▶ _Exercise prompt_:
Copy all lines holding the word "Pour" from the entries.

= Beginning of Section =

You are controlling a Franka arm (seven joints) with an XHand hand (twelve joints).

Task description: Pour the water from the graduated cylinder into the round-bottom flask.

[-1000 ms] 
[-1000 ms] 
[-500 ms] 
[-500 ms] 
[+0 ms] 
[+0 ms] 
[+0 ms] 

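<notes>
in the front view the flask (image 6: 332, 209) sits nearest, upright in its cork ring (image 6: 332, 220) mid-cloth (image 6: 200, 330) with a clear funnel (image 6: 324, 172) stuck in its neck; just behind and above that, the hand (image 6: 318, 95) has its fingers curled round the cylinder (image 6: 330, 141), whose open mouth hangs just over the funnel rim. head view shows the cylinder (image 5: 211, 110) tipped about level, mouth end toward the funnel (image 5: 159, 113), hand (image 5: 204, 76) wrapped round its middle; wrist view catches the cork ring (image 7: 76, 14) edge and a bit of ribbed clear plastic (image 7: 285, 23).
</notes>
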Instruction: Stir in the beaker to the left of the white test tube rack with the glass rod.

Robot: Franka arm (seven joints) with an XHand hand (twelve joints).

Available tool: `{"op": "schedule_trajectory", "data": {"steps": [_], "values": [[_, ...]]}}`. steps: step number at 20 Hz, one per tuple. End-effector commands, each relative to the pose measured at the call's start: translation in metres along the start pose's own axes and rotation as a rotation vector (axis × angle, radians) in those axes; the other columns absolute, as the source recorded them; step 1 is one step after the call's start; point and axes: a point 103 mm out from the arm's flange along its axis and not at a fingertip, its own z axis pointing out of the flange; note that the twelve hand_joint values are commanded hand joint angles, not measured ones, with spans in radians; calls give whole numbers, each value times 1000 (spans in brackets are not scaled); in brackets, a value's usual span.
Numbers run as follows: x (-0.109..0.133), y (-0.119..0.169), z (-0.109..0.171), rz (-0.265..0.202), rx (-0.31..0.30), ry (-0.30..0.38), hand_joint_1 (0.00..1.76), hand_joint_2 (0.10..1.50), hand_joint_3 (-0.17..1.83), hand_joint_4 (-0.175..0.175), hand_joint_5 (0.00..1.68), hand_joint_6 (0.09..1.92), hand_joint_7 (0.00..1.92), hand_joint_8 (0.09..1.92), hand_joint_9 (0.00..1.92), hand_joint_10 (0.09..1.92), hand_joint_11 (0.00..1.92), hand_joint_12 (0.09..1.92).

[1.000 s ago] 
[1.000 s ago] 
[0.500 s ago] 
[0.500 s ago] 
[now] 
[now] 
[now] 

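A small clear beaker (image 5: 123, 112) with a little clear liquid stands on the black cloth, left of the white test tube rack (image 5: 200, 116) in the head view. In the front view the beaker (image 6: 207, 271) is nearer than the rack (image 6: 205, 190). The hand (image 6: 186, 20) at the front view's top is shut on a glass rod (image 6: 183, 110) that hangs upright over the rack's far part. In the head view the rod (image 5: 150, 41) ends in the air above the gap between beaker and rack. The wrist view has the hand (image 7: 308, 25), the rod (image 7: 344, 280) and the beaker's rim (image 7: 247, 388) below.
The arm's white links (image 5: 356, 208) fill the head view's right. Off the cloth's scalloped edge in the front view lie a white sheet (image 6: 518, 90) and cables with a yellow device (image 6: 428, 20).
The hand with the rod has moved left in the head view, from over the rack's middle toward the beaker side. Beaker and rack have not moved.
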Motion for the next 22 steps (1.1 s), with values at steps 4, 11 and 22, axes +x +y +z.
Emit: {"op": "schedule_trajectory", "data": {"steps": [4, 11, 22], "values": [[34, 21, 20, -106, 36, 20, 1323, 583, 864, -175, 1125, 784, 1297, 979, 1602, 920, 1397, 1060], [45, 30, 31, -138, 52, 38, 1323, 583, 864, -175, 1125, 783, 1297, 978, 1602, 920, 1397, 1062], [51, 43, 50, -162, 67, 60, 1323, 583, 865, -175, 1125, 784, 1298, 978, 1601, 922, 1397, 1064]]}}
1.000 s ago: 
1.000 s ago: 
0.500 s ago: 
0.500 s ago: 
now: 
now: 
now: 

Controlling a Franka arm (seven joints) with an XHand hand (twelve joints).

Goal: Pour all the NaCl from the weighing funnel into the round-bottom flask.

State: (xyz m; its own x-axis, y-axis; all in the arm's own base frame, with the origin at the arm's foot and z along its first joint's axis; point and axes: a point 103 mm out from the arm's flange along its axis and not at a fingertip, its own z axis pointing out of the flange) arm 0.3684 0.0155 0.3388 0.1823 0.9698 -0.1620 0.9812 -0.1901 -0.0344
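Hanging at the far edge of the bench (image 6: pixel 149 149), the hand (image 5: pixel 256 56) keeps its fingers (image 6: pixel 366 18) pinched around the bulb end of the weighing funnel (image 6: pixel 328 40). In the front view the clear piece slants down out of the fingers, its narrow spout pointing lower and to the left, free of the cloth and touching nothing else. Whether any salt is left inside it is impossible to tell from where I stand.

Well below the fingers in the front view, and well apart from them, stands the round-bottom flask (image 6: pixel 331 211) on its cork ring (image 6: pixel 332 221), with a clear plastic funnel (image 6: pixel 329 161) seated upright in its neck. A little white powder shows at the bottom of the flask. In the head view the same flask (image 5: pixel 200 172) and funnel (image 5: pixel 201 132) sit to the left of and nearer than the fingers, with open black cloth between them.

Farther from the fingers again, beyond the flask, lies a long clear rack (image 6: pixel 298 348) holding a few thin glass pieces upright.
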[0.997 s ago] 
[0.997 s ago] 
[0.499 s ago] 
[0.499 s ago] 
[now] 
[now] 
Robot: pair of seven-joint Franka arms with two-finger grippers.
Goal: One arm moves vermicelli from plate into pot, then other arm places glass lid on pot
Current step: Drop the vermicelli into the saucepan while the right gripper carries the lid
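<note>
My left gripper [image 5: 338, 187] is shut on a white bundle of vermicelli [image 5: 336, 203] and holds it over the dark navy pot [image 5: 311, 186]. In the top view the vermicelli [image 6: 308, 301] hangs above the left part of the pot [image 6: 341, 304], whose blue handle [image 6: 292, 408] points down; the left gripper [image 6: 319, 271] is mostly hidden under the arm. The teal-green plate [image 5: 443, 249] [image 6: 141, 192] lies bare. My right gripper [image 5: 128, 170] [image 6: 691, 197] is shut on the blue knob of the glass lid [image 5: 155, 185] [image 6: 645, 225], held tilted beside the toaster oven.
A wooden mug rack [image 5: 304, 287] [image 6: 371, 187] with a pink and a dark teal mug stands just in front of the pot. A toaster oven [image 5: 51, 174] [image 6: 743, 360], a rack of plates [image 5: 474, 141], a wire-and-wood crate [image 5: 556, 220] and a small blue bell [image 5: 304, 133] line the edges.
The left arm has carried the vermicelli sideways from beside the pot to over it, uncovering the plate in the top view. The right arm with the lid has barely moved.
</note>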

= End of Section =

▶ _Response to this task_:
Task description: Pour the water from the graduated cylinder into the round-bottom flask.
Goal: Pour all the NaCl from the weighing funnel into the round-bottom flask.

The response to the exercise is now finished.